VIVRE DANS UN CHALET ALPIN

Ce sont les saisons qui déterminent le planning de travail
«Depuis que les enfants sont là, nous ne dormons pas aussi souvent qu’autrefois ici sur l’alpage. En général, je redescends le soir.» Pourtant, le dernier étage de ce chalet vieux de 140 ans paraît toujours accueillant et confortable, même s’il est d’un style simple: sous le plafond bas se trouvent plusieurs matelas, ainsi qu’un ancien rouet et à côté du lit pour bébé un paquet de lingettes et des couches. Entre-temps, Nadia, la femme de Gian est arrivée au chalet accompagnée de leur fille Sienna âgée d’un an et de leur fils Duri âgé de cinq semaines. Sienna se jette sur le lard de la Plättli et Duri dort sur la terrasse tandis que leur grande sœur Gianna contrôle le niveau de l’eau dans l’abreuvoir des veaux.
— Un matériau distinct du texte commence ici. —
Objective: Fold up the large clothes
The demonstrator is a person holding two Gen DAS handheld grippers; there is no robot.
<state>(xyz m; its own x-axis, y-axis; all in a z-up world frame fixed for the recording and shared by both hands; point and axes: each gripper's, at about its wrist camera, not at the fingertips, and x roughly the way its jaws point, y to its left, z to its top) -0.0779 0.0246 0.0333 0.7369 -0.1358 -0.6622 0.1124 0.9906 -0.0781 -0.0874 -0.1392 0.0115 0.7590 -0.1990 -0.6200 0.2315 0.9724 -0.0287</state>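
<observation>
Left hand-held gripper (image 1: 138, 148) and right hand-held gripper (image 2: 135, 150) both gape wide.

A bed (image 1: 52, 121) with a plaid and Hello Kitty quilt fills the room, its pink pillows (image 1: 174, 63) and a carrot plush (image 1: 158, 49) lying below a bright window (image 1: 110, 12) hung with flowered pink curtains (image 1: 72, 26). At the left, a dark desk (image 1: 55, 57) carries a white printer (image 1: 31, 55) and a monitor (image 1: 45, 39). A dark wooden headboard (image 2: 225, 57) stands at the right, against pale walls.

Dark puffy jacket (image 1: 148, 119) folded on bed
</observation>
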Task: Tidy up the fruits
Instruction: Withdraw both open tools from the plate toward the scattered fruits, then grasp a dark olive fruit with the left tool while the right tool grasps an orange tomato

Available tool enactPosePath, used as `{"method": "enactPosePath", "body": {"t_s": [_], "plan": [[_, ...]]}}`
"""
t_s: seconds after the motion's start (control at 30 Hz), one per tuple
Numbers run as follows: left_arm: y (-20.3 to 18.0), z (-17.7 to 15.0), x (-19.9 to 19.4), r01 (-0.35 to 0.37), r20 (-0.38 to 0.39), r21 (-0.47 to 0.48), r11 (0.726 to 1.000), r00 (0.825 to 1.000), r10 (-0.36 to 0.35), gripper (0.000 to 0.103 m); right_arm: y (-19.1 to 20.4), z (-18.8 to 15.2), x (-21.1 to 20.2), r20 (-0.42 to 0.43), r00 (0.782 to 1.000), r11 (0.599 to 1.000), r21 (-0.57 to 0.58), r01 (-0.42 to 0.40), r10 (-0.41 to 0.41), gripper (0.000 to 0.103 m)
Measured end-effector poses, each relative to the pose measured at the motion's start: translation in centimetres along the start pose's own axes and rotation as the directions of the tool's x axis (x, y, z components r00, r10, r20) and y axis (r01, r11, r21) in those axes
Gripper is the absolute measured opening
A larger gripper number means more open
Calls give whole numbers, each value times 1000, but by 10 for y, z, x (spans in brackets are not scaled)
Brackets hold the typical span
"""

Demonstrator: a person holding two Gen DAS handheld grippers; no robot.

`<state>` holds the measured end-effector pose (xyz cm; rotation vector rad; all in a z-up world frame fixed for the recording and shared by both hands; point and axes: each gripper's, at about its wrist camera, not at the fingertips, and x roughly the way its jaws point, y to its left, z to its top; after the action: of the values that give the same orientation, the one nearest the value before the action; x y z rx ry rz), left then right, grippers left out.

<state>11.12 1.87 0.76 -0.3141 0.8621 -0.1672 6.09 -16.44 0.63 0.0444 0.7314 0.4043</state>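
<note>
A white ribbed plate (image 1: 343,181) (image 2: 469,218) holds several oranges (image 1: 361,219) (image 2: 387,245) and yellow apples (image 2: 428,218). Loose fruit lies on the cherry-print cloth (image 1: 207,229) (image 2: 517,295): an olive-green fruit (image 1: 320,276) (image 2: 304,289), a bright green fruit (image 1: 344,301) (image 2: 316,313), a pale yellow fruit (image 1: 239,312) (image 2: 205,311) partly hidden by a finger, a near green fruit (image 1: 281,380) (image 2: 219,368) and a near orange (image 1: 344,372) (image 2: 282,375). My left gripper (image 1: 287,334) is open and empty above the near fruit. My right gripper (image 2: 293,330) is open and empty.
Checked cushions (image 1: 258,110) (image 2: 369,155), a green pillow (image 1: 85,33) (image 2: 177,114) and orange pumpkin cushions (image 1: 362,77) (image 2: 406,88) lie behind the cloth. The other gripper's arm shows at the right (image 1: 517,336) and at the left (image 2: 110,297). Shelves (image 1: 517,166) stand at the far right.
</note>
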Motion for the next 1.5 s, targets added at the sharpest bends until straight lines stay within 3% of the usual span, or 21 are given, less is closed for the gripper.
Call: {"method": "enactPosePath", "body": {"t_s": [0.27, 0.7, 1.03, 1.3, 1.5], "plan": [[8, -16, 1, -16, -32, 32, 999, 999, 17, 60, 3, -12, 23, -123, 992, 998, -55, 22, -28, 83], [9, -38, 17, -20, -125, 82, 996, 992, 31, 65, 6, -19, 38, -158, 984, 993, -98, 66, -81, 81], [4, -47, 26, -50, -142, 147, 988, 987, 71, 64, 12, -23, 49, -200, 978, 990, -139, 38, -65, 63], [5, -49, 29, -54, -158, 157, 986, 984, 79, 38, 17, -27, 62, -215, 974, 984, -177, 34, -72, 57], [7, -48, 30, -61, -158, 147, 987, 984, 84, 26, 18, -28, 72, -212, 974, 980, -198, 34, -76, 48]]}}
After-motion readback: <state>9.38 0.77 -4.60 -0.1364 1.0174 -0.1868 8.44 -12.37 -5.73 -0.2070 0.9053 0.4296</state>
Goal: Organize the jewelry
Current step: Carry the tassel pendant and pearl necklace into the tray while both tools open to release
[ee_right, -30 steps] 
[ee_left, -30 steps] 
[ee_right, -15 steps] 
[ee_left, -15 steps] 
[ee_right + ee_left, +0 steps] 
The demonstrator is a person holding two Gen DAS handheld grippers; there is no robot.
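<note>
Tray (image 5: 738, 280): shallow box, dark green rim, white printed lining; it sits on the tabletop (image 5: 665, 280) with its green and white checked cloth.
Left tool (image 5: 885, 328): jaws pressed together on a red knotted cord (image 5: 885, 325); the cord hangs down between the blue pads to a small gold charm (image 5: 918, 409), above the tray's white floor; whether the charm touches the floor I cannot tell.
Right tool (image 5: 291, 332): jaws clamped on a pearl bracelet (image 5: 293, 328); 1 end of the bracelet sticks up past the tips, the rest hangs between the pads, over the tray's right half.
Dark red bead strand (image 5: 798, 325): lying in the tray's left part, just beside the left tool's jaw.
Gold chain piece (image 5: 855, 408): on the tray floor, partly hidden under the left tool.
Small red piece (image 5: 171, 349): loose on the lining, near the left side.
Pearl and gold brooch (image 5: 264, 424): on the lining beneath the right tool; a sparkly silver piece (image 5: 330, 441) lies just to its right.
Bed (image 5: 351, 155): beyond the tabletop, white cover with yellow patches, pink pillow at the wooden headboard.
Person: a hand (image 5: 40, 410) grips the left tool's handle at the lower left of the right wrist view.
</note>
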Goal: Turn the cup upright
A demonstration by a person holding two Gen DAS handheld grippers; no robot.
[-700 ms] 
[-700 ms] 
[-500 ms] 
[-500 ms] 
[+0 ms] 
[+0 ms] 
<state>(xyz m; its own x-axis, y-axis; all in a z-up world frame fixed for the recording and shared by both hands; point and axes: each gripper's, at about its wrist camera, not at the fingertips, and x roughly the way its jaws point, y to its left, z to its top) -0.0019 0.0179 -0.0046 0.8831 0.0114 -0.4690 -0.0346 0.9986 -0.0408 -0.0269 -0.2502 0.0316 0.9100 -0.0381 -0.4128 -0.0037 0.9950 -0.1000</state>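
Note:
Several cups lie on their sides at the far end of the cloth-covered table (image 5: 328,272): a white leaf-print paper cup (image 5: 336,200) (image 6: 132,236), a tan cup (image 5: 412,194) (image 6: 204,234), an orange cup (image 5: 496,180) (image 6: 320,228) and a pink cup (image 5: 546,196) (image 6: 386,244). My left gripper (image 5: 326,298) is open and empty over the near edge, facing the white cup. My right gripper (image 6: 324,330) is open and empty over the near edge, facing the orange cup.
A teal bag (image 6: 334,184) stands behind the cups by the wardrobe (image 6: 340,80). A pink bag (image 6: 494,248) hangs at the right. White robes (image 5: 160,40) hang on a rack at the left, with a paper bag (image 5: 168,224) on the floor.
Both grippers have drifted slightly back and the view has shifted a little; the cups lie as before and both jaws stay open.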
«Le plus agréable dans le travail ici, c’est sa diversité», affirme Gian. «Les saisons nous imposent un rythme très varié. Pendant les mois d’hiver, tout tourne autour de la gastronomie. Au printemps, je plante ici tout seul les clôtures, en été, le bétail arrive et en automne, on coupe le bois. Ainsi, je ne me lasse jamais de quoi que ce soit. De plus, je passe du temps avec mes enfants et pas seulement pendant les vacances ou le jour des papas (jour où c’est le père qui s’occupe de ses enfants). Parfois, je les emmène aussi ici en été.

Et à la question de savoir si Gian, comme ces prédécesseurs, va rester fidèle à l’alpage pendant toute sa vie pour ensuite léguer le chalet à la prochaine génération, il n’a pas encore réfléchi. Gianna semble en tout cas apprécier la vie au chalet: avec l’eau qu’elle est allée chercher dans une marmite, elle est en train de nettoyer les bancs et elle nous montre toute fière le tatouage en forme de vache qu’elle a dessiné elle-même sur sa jambe. «C’est seulement pour arriver à dire au revoir qu’il faut que l’on s’exerce encore un peu», déclare Gian en plaisantant, pendant que la petite se cache derrière ses jambes.